Gen. John J. Pershing, commander, AEF, laid out an 8-page battle plan to push the western front into Germany. The Saint Mihiel Offensive conducted Sept. 12-16, 1918, was the first American-led action of the war. By the end of September, the Meuse-Argonne offensive began.  The Meuse-Argonne Offensive was the greatest American battle to date in numbers of combatants and casualties, leading to the armistice that ended the war on Nov. 11, 1918.

A century later, six members of the Veterans of Foreign Wars, Post 10810, Stuttgart, traveled to France, Sept. 22-23, to participate in commemorations of the last two major offensives of World War One; St. Mihiel and Meuse-Argonne.

The Centennial Commemoration of the St. Mihiel offense was held at the Saint-Mihiel American Cemetery near Verdun, France, the final resting place of 4,153 Americans. The observance was attended by military and civilian participants from around the globe who came to honor their fallen “Doughboys” or fellow countrymen. Remarks were made by U.S. Army Gen. Curtis M. Scaparotti, commander, Supreme Allied Commander Europe, and French General de Corps d’Armee Gilles Lillo. Both generals laid a wreath of remembrance. Also in attendance were descendants of famous American Soldiers such as Gen. John Pershing, Sgt. Alvin York and Gen. George Patton.

Two types of AEF uniforms flank one of 1918 France.

The Stuttgart VFW six visited the largest American cemetery in Europe at the Meuse-Argonne American Cemetery and Memorial, Sept. 23. Throughout the day, Soldiers’ names were read by volunteers and each grave site was illuminated. The VFW members placed more than 500 candles on some of the 14,000 headstones in preparation for the WWI Centennial Luminary Event that evening.

Despite the very inclement weather, the ceremony began with guests moving into the cemetery chapel.
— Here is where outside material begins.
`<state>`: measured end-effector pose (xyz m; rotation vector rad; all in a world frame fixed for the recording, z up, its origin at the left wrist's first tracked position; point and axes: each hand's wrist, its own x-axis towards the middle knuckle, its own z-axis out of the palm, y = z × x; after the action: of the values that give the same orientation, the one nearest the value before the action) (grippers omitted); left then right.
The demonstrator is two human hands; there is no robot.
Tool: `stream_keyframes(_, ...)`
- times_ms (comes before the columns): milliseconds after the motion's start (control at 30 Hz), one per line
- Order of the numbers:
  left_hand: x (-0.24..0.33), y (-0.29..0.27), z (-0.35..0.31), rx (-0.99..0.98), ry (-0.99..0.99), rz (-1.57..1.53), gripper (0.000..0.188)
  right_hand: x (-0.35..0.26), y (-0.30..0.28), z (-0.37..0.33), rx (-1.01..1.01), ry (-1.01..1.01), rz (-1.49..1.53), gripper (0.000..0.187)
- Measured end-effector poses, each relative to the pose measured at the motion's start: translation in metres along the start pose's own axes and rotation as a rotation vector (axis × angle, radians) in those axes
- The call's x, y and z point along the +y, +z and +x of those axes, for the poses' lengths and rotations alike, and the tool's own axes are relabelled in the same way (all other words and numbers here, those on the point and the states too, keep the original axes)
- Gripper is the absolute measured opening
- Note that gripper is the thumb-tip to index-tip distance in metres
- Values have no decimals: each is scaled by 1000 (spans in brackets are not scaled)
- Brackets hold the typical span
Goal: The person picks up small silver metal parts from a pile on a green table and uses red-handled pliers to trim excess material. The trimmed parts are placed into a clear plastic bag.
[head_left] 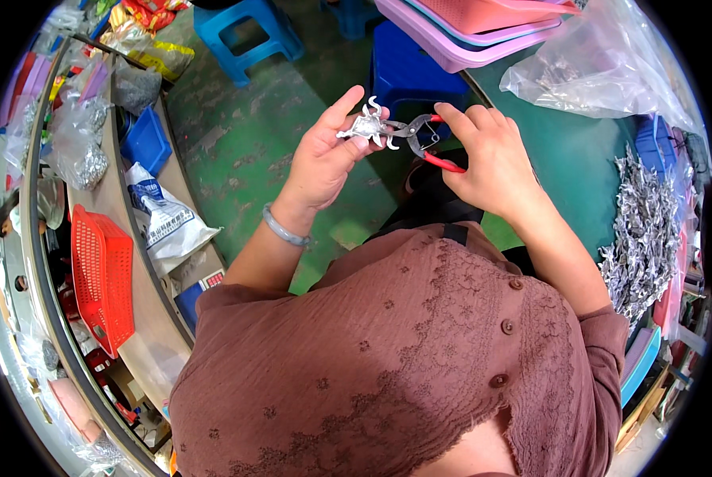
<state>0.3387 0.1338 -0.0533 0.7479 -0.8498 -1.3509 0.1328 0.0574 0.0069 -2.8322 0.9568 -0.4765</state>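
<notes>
Between the thumb and fingers of my left hand is a small silvery metal casting with curled, pointed arms. My right hand is closed round the red handles of a pair of cutting pliers, whose handles stand apart. The jaws of the pliers reach to the right side of the casting, by its curled arms; whether they bite on it is too small to tell. Both hands are held up in front of my body, above the green floor.
On the right, a green table bears a heap of similar metal castings and a clear plastic bag. Stacked trays stand over a dark blue stool. A lighter blue stool is ahead. Shelving at left holds a red basket.
</notes>
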Motion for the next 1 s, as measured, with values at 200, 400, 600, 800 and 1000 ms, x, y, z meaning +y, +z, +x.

Among the distinguish visitors was Secretary of the Army Mark T. Esper.

In commemoration of the 100th anniversary of Armistice Day, VFW Post 10810, in conjunction with Patch Chapel, will conduct a combined ceremony and service at the chapel, Sunday, Nov.11, at 11 a.m.  The commemoration is open to the entire Stuttgart military community.

A century ago, Americans fought in the war to end all wars; not for pride or fame, but for sense of duty. They will never be forgotten.